Eurosis
Ilustrísima peseta:
Aunque anciano, el abajo firmante está perfectamente capacitado para la perplejidad. De hecho, desde que en el siglo pasado nos abandonó Francisco Franco, no salgo de mi asombro, bailo la jota sin venir a cuento y pongo zancadillas a las muletas para divertirme. Eres mayor cuando te haces experto en despedidas y delirios, cuando sabes reírte de tu sombra, cuando aprendes a esfumarte a la francesa bajo cualquier disculpa. Y si te he visto, no me acuerdo.
Es un golpe muy duro para un pesetero como yo tener que despedirse definitivamente de las pesetas. Se queda uno como sin alma, porque siempre nos inculcaron con ejemplar cinismo que las pelas son lo único importante en esta vida mortal; en el más allá, al parecer, lo entienden de otro modo. A pesar de ello, he llegado a la conclusión melancólica de que todas las monedas son unas perras, grandes o chicas. Por cuestiones tan caninas, todo mi bagaje cultural se está yendo a pique, señora. Las monedas tienen su cara y su cruz.
Por amor a las pesetas, me casé con una rubia y me hice duro sin tener un real. Estoy preparado para pilotar con mano firme cualquier tipo de institución con tal de que haya pasta por medio, porque soy masoquista y me agrada estar cobrando todo el día. Omito lamentaciones gratuitas y voy al grano. Al fin y al cabo, las últimas monedas de una peseta eran patéticas. Gracias por los servicios prestados, peseta, pero tampoco olvidaremos tus reiteradas ausencias, esquiva.
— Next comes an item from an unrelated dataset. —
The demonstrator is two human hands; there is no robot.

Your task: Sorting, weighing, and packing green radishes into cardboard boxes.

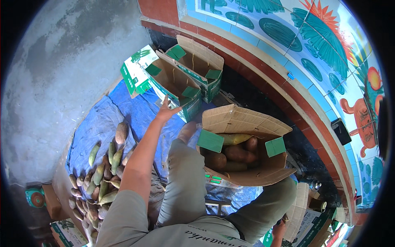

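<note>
My left hand point(166, 111) is stretched forward, thumb and fingers apart. It is at the near side of an open cardboard box point(192, 108) with green flaps; I cannot tell whether it touches the cardboard. No vegetable shows inside that box. Between my knees stands another open cardboard box point(230, 118), holding several long reddish-brown and green radish-like vegetables point(238, 154). My right hand point(279, 229) is low at the right, beside my leg and some cardboard. Its fingers are mostly hidden.
A heap of similar vegetables point(101, 181) lies at the left on a blue tarp point(96, 119). Behind the near boxes stands another open box point(195, 61). A painted tile wall point(284, 33) curves along the right, with a dark phone-like object point(341, 131) by it. Cardboard point(314, 226) lies lower right.
</note>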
Los ciudadanos tenemos una ocasión de oro para dejar de ser peseteros y convertirnos en euróticos, trastorno nervioso que incita a sus pacientes a ponerse morados: el billetazo de 500 euros es de color morado, el muy bestia. Por lo demás, todo sigue igual: para manejarse en la vida hay que ser un tipo de interés, sí, pero tan borde y desconfiado como yo, que no doy crédito ni a lo que ven mis ojos, y si alguien me pide la hora, se la doy, pero me la paga.
Hay que desconfiar de las rubias, a no ser que sean de barril. Que te vaya bonito, pesetina.